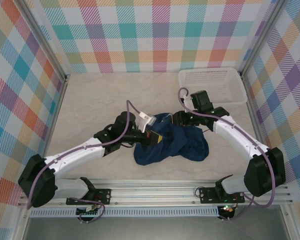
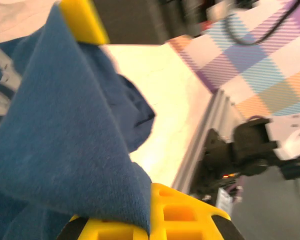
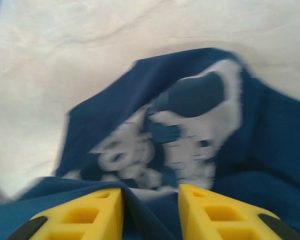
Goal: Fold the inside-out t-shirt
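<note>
1. Between the left jaws, pressed together on it: a thick fold of the t-shirt point(image 1: 172, 145), draped over the lower yellow finger point(image 2: 180, 215) in the left wrist view.
2. Between the two pairs of jaws, on the counter point(image 1: 95, 100): the bulk of the garment, bunched in a rumpled navy heap, with no flat panel, no straight edge and no sleeve laid out.
3. Just ahead of the right jaws: the white print point(image 3: 190, 130), facing up on creased cloth; hard to tell which face of the fabric is outward.
4. At the right jaws: spread part-way, with a ridge of cloth lying in the gap, apparently not pinched.
5. Well beyond the right jaws: a white basket point(image 1: 212, 85), apart from the work.
6. By way of judgement: early in the job. Spreading and flattening not yet done, turning right side out possibly needed, every fold left to make.
</note>
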Controlling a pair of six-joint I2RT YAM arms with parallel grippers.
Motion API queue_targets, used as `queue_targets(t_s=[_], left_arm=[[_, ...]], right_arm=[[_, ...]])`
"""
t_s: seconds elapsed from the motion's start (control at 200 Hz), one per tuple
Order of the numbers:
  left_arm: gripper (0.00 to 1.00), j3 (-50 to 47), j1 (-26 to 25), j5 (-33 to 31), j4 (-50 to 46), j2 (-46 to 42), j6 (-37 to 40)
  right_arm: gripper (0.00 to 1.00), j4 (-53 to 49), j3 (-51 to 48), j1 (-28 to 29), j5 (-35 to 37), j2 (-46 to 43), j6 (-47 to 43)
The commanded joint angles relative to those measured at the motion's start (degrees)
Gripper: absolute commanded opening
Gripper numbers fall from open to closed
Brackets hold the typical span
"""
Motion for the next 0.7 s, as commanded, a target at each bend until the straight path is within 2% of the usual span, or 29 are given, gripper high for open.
queue_targets(t_s=[0.0,0.14,0.215,0.335,0.395,0.51,0.56,0.695], left_arm=[[0.00,-0.22,1.32,7.83,3.68,-2.83,-2.68],[0.00,1.06,3.10,8.43,1.93,-1.55,-2.32],[0.00,1.46,3.96,8.85,1.46,-1.19,-1.91],[0.00,1.83,4.71,8.80,1.31,-1.39,-1.56],[0.00,2.36,4.89,8.49,0.32,-1.15,-1.02],[0.00,2.87,5.08,8.46,-0.45,-1.12,-0.86],[0.00,3.07,5.14,8.51,-0.78,-1.08,-0.85],[0.00,3.15,5.16,8.34,-1.35,-1.75,-0.73]], right_arm=[[0.39,-3.99,-1.35,1.77,8.43,-5.14,-6.65],[0.44,-2.45,-7.77,5.51,-3.23,-17.98,-10.99],[0.43,-1.17,-10.77,7.84,-6.18,-22.90,-11.93],[0.38,2.46,-13.76,10.51,-12.65,-23.65,-12.21],[0.37,5.40,-15.02,12.39,-13.30,-23.13,-11.62],[0.34,7.25,-16.07,13.70,-8.11,-20.27,-10.14],[0.33,6.68,-15.86,13.96,-2.36,-18.32,-9.01],[0.39,9.11,-16.35,14.08,8.50,-15.69,-7.60]])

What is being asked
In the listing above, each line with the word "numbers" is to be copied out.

Result
Order of the numbers:
Gripper numbers fall from open to closed

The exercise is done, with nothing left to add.